BCEWithLogitsLoss validation loss did not crease after applying pos_weight

Hi everyone, I’m dealing a multilabel segmentation problem where I have 2 classes - Background class, Object class. The objects are so small so it means there is a class imbalance in data. Thus, I decided to use BceLossLogit with pos_weight.

  1. For the first epoch the training loss was so high - around 7. Is it normal to start with such a high loss - it only happens when I use pos_weight parameter.
  2. From the second epoch the loss became normal but after that the validation loss did not decrease. In general what is the best case practice to choose a loss function in such tasks?

The model outputs (also the target images) have this shape : [Batch, Number of Classes, H, W ]

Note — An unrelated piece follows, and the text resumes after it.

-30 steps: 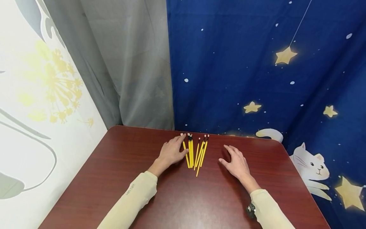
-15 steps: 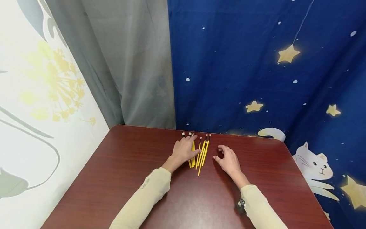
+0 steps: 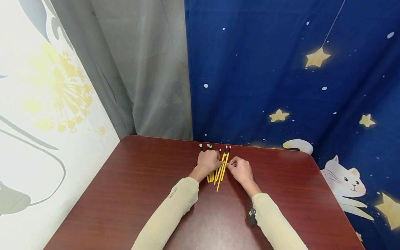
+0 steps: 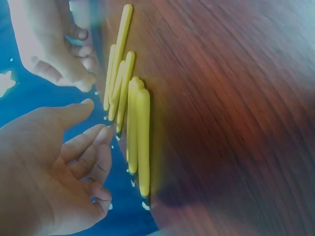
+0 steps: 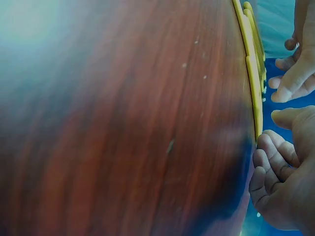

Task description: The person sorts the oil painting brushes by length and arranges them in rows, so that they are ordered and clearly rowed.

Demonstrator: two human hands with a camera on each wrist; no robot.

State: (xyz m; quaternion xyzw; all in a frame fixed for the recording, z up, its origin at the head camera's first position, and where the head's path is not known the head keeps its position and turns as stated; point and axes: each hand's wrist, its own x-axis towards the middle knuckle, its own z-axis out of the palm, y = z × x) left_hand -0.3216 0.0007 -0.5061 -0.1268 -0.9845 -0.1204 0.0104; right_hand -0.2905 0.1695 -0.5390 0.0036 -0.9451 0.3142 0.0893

 def _calculate_positive_weight(self, label_images) -> torch.tensor:
        class_counts = label_images.sum(dim=(0, 2, 3))
        total_count = label_images.numel() / label_images.size(1)
        positive_weight = total_count / (2 * class_counts[1].float())
        positive_weight_tensor = torch.tensor([positive_weight]).to(self.device)
        return positive_weight_tensor

    def _initialize_criterion(self):
        for batch in self.training_data_loader:
            label_images = batch["label_image_tensor"].float().to(self.device)
            positive_weight_tensor = self._calculate_positive_weight(label_images)
            self.criterion = torch.nn.BCEWithLogitsLoss(pos_weight=positive_weight_tensor)

I appreciate your support.

Hi Mahammad!

The short story – making some assumptions about your use case and
what your model is doing – is that you should modify your model to predict
a single value per pixel and modify your target images accordingly.

A note on terminology: I think you mean you have a multiclass problem.
That is you have a single-label, two-class problem.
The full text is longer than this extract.